Le Dr Lamarre aide et soigne à Roubaix sans distinction de revenu ni d’origine
Le Dr Lamarre aide et soigne à Roubaix sans distinction de revenu ni d’origine. Il a été suspendu deux mois.

«Je donnerai mes soins à l’indigent et à quiconque me le demandera.» Le serment d’Hippocrate, tel que prononcé en France, semble bien oublié par l’ordre des médecins. Ce dernier vient en effet d’interdire à Christophe Lamarre de pratiquer. Raison officielle : « suractivité»… Le docteur Lamarre, quarante-huit ans, officie à Roubaix. Dans la ville la plus pauvre de France, il a mis un point d’orgue à soigner tous ses patients. «Je viens de Creil, ville ouvrière et immigrée, où ma mère communiste vendait l’Humanité, raconte-t-il. À mes débuts, j’ai connu des jolis coins, avec des patients riches, qui “consommaient” la médecine. Insupportable. Je voulais être médecin de famille, être utile dans un lieu comme Creil.»

0,4 médecin pour 1 000 habitants

Le quartier de l’Hommelet, à Roubaix, où il s’installe en 1994, compte 0,4 médecin pour 1 000 habitants – 4 fois moins qu’au niveau national. Ici, les habitants ne consultent que 2 fois par an, contre 6,7 en moyenne en France. Forcément, la salle d’attente de son cabinet est toujours pleine. Et la misère défile. «Des mères isolées, prêtes à tout pour subsister, des gamins brillants qui se retrouvent dans une école pourrie, avec une vie pourrie… Des familles de travailleurs pauvres, comme ça n’existait pas il y a encore trente ans.»

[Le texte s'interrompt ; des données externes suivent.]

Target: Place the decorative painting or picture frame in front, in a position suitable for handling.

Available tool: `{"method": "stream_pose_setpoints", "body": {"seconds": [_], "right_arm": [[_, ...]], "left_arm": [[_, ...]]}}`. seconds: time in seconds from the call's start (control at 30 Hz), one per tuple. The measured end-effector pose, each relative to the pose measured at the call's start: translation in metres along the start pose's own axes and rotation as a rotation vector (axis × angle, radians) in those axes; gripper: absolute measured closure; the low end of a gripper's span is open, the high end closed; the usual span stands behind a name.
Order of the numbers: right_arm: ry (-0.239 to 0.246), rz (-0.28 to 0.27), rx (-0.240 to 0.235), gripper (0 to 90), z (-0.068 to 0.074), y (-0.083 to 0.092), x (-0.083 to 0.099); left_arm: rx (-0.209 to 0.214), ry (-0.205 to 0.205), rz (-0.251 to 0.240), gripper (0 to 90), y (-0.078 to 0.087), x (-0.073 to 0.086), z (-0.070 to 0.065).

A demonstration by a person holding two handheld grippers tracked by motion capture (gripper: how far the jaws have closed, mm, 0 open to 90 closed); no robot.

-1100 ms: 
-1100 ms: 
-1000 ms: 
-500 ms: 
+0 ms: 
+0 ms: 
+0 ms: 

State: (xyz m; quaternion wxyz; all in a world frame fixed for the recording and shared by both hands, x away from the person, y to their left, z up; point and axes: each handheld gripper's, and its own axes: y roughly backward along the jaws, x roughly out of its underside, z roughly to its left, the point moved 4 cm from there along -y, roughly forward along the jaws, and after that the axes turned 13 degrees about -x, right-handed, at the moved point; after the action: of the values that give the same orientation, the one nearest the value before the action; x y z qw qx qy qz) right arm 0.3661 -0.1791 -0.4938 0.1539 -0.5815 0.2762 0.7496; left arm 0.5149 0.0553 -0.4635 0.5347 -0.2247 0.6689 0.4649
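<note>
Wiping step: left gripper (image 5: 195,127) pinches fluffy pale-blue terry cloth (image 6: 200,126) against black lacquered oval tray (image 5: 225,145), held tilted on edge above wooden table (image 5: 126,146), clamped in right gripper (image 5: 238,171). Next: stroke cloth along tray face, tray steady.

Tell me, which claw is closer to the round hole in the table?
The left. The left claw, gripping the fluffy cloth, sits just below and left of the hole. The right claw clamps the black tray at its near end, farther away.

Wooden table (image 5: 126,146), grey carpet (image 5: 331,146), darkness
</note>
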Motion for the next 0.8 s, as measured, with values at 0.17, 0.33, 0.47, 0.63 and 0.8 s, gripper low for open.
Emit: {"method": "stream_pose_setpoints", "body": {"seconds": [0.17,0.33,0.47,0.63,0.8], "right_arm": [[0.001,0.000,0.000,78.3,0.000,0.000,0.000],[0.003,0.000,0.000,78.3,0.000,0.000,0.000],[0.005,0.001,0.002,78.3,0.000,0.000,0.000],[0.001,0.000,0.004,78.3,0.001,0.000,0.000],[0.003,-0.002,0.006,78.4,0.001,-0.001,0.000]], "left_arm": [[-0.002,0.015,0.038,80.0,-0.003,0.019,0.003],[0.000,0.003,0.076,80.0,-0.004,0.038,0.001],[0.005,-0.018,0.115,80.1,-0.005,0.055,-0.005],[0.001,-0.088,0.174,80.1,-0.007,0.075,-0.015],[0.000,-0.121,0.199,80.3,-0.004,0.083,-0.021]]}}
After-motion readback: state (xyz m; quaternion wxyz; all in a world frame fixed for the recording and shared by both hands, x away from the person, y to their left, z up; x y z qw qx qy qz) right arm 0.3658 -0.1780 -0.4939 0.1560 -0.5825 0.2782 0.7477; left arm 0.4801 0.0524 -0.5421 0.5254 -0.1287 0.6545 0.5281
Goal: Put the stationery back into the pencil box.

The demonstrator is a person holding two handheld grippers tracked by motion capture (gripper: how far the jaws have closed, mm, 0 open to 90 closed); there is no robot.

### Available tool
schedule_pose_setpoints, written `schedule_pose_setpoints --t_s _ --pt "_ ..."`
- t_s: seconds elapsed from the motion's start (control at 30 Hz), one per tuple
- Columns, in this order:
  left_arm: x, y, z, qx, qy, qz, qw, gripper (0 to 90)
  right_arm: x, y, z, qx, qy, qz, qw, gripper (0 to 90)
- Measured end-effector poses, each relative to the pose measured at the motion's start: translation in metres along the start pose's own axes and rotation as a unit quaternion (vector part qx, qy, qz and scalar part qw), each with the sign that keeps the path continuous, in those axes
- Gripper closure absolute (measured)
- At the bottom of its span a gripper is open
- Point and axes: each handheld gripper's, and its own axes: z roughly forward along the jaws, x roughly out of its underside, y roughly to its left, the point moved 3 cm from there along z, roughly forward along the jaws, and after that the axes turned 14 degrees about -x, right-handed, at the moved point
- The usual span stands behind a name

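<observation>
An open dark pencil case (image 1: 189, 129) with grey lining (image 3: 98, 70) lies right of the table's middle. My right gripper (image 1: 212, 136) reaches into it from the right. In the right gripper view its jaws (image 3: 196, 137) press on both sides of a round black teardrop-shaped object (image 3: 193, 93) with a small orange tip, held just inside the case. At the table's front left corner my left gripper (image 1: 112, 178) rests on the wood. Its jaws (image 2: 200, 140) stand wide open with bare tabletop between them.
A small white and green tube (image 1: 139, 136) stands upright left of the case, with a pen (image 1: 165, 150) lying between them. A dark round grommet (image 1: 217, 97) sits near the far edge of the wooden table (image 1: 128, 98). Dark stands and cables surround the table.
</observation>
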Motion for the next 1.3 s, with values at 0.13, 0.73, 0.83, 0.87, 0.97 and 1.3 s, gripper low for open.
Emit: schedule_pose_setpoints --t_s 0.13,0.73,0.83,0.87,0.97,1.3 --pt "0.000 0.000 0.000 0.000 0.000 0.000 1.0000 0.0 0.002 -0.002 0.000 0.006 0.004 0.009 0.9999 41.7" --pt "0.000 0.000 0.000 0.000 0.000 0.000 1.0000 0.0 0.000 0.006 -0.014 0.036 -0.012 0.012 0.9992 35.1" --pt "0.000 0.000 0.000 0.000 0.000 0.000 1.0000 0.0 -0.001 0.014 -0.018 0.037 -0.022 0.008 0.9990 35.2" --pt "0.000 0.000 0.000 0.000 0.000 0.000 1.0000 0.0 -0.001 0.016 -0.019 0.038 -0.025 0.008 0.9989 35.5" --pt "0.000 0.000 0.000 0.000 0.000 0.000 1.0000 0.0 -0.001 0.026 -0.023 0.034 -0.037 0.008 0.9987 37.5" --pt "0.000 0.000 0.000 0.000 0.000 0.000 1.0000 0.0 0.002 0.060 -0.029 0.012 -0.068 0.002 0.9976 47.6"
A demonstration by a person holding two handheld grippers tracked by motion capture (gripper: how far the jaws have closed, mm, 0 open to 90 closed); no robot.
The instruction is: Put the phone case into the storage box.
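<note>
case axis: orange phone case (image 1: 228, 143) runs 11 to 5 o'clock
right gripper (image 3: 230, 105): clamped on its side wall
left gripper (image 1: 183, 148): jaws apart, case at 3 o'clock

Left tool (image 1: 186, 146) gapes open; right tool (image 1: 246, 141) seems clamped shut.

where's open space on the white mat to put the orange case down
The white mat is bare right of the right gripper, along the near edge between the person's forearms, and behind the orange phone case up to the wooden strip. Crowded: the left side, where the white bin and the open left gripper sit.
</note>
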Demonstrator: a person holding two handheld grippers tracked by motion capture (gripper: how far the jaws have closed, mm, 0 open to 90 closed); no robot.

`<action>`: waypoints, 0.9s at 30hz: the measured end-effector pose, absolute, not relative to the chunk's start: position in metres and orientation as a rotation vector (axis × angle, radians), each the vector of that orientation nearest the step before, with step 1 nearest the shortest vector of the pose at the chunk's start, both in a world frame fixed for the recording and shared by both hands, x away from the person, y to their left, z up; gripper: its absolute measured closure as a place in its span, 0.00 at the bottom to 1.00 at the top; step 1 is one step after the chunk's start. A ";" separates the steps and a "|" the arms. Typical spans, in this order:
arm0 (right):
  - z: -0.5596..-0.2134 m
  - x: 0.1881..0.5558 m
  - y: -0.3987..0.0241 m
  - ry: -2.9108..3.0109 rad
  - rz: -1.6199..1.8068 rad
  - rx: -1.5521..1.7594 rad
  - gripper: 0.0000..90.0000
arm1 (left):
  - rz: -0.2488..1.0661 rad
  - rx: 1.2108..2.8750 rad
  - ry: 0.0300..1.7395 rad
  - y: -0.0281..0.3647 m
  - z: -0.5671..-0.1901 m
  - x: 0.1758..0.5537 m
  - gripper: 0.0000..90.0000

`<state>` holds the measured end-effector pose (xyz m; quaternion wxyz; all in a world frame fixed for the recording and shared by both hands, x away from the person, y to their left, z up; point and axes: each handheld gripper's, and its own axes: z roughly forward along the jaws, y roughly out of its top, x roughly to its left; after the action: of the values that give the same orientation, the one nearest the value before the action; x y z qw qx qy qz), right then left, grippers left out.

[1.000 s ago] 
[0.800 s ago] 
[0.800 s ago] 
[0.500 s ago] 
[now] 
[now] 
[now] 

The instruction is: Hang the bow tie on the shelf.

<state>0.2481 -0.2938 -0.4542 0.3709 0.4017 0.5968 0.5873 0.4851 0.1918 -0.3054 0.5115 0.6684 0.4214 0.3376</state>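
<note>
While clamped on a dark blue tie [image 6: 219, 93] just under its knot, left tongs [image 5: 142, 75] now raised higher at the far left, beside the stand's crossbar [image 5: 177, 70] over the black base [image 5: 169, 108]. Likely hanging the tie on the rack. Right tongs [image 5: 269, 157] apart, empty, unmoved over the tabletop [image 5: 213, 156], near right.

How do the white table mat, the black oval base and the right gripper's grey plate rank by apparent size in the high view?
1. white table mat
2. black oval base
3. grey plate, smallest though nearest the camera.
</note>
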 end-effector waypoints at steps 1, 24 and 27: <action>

D’année en année, le rythme est de plus en plus soutenu. Il en vient à pratiquer 75 consultations par jour, à finir le travail à 4 heures du matin. «Plus je voyais de monde, plus je rallongeais mes journées, tout ça sans trouver d’associé. Je n’ai pas vu grandir mes mômes et commençais à y laisser ma santé. Mais jamais au détriment de celle de mes patients.»

Aucune fraude constatée

En 2009, il déménage son cabinet et s’installe en centre-ville, avec son ami le Dr Andrzejewski, en prenant soin d’y inviter ses anciens patients. Peu après, la Cpam ouvre une enquête sur ses activités à l’Hommelet. Le verdict vient de tomber : une suspension de quatre mois, dont deux avec sursis. Christophe Lamarre est interdit de pratiquer jusqu’au 1er mai, officiellement pour «suractivité» et «amplitude horaire excessive». L’intéressé bout : «Une telle décision, sans qu’aucune fraude à l’acte n’ait été constatée, c’est du jamais-vu »

L’ordre a voulu répliquer, mardi, en affirmant que «le jugement portait sur les prescriptions dangereuses du Dr Lamarre» de dérivés de morphine. «L’Hommelet, on l’appelle aussi Toxland, précise l’intéressé. Et les toxicos, neuf médecins sur dix refusent de les prendre. Je ne suis pas addictologue, donc j’ai fait ce que la Sécu me suggérait de faire à l’époque : prescrire du Subutex.» Christophe Lamarre s’était distingué, cet automne, en logeant dans son ancien cabinet 67 Roms expulsés d’un camp. Ils y sont toujours. Pour lui, «si on m’attaque, c’est parce qu’aider les pauvres, ça ne plaît pas à tout le monde».